**What you need to do**: Please write out exactly the lines from the opening of the listing through the line that holds "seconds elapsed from", including both, and nothing else; no pictures.

**Data provided**:
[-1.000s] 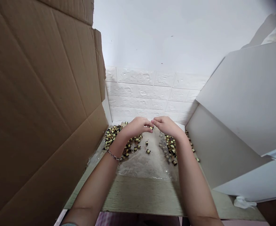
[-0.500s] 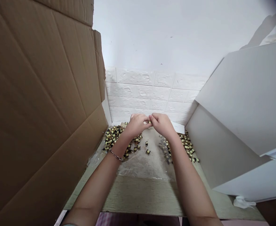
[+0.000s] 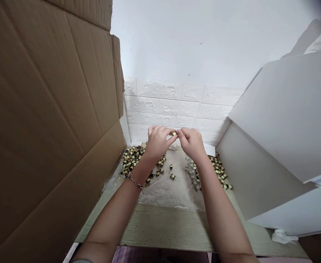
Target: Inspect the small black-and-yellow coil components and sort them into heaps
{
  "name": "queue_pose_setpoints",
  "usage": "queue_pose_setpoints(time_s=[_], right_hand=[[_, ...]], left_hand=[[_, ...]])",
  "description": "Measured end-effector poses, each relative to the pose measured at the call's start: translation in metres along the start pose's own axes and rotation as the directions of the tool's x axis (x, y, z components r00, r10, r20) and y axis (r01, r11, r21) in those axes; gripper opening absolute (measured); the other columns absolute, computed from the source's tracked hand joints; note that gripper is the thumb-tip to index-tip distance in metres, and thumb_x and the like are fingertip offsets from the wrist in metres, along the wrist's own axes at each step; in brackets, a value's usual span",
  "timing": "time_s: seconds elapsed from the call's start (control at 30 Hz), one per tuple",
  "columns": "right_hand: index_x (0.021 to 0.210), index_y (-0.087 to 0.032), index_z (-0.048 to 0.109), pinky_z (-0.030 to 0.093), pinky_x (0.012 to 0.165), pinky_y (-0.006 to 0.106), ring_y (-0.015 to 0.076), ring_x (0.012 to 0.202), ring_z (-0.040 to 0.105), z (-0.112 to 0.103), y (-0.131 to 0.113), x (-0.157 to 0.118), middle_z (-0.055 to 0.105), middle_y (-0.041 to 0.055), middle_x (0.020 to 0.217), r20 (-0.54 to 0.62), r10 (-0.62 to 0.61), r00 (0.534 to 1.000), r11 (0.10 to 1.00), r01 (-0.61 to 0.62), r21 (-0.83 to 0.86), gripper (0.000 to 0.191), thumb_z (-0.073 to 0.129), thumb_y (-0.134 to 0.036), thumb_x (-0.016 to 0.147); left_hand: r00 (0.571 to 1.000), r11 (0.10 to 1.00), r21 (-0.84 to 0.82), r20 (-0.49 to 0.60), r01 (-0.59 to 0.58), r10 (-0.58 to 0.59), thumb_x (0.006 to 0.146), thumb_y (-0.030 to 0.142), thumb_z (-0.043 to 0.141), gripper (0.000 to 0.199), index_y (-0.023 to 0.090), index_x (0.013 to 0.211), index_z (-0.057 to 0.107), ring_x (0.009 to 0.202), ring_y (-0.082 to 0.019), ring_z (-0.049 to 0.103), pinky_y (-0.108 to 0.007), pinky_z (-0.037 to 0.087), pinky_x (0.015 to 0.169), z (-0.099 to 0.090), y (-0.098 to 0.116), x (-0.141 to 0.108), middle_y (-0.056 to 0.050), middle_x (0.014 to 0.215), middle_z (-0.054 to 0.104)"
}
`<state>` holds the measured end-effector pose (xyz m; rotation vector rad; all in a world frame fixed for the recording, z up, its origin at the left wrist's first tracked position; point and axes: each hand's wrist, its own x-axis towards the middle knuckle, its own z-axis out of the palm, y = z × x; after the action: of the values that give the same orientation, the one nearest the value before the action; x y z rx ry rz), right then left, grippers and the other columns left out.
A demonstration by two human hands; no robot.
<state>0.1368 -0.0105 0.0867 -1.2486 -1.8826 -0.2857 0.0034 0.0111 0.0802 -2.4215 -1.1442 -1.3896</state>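
Note:
A small yellow-and-black transformer [image 3: 174, 134] is held up between my hands, above the far part of the table. My left hand [image 3: 158, 141] pinches it from the left between thumb and fingertips. From the right, my right hand [image 3: 192, 143] is closed, with its thumb and curled finger pressed at the transformer's right end; the exact spot they grip is too small to make out. Below my left wrist lies a heap of similar transformers [image 3: 131, 160]. Another heap [image 3: 219, 170] lies beyond my right forearm. Two loose transformers [image 3: 172, 176] rest between them.
Clear plastic sheeting [image 3: 166, 197] covers part of the wooden table [image 3: 166, 226]. A tall cardboard sheet [image 3: 53, 109] stands at the left, white panels [image 3: 283, 109] at the right. A white brick-patterned wall [image 3: 177, 107] closes the back. A crumpled white piece [image 3: 283, 236] lies at the right front.
Both hands have risen slightly with the transformer, which shows more clearly between them now. My left thumb and fingers are spread a little wider around it. The heaps look the same.

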Motion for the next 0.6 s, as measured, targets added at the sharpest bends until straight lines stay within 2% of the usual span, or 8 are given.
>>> queue_pose_setpoints(time_s=[0.13,0.23,0.33,0.47,0.6], right_hand=[[0.054,-0.019,0.035,0.026,0.059,0.027,0.0124,0.054,0.038,-0.002,0.000,-0.001,0.043,-0.0005,0.054,-0.076,-0.032,0.997,0.999,0.029,-0.041,0.033,0.034,-0.029,0.086],[0.060,-0.019,0.043,0.032,0.067,0.028,0.0157,0.072,0.046,-0.001,0.000,-0.001,0.052,0.0048,0.073,-0.137,-0.098,0.986,0.995,0.097,-0.014,0.028,0.035,-0.028,0.085],[0.065,-0.019,0.047,0.035,0.076,0.030,0.0172,0.085,0.047,0.000,0.001,-0.001,0.054,0.0074,0.091,-0.168,-0.115,0.979,0.988,0.131,0.085,0.025,0.035,-0.028,0.085],[0.062,-0.020,0.042,0.034,0.063,0.027,0.0144,0.066,0.045,0.003,0.002,-0.001,0.046,0.0021,0.064,-0.112,-0.044,0.993,0.978,0.066,0.196,0.028,0.034,-0.030,0.087],[0.057,-0.019,0.037,0.031,0.058,0.026,0.0124,0.058,0.039,0.005,0.002,-0.001,0.039,-0.0004,0.058,-0.079,0.050,0.996,0.951,-0.023,0.309,0.033,0.035,-0.037,0.086]], left_hand=[[0.999,0.998,0.012,0.002,-0.054,0.054,0.080,0.039,0.049,0.020,0.022,0.082,0.061,0.083,-0.015,0.053,-0.033,0.025,0.086,-0.003,0.002,0.000,0.001,0.082,0.063],[0.999,0.999,0.020,0.015,-0.043,0.043,0.081,0.039,0.048,0.022,0.022,0.082,0.061,0.083,-0.015,0.052,-0.034,0.024,0.087,-0.006,0.003,0.000,0.000,0.082,0.063],[0.999,0.999,-0.001,0.026,-0.038,0.038,0.081,0.039,0.048,0.021,0.022,0.081,0.060,0.084,-0.015,0.053,-0.033,0.023,0.088,-0.008,0.002,0.000,0.001,0.082,0.063],[0.999,0.999,-0.038,0.020,-0.034,0.034,0.080,0.037,0.049,0.018,0.022,0.082,0.060,0.085,-0.015,0.053,-0.033,0.023,0.089,-0.010,0.000,0.001,0.002,0.083,0.063],[1.000,0.998,-0.060,0.004,-0.004,0.004,0.079,0.037,0.051,0.018,0.023,0.083,0.060,0.086,-0.014,0.053,-0.033,0.024,0.089,-0.011,-0.001,0.002,0.002,0.085,0.063]])
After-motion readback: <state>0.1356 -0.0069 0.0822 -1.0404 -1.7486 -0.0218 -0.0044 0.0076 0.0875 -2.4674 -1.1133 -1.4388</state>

**Exercise solution**:
[-1.000s] 
[-0.500s] 
[+0.000s] 
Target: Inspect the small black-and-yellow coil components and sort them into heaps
{
  "name": "queue_pose_setpoints",
  "usage": "queue_pose_setpoints(time_s=[_], right_hand=[[_, ...]], left_hand=[[_, ...]])",
  "description": "Measured end-effector poses, each relative to the pose measured at the call's start: translation in metres along the start pose's own axes and rotation as the directions of the tool's x axis (x, y, z components r00, r10, r20) and y axis (r01, r11, r21) in those axes; gripper opening absolute (measured); the other columns absolute, computed from the source's tracked hand joints; note that gripper is the thumb-tip to index-tip distance in metres, and thumb_x and the like are fingertip offsets from the wrist in metres, along the wrist's own axes at each step; in brackets, a value's usual span",
  "timing": "time_s: seconds elapsed from the call's start (control at 30 Hz), one per tuple",

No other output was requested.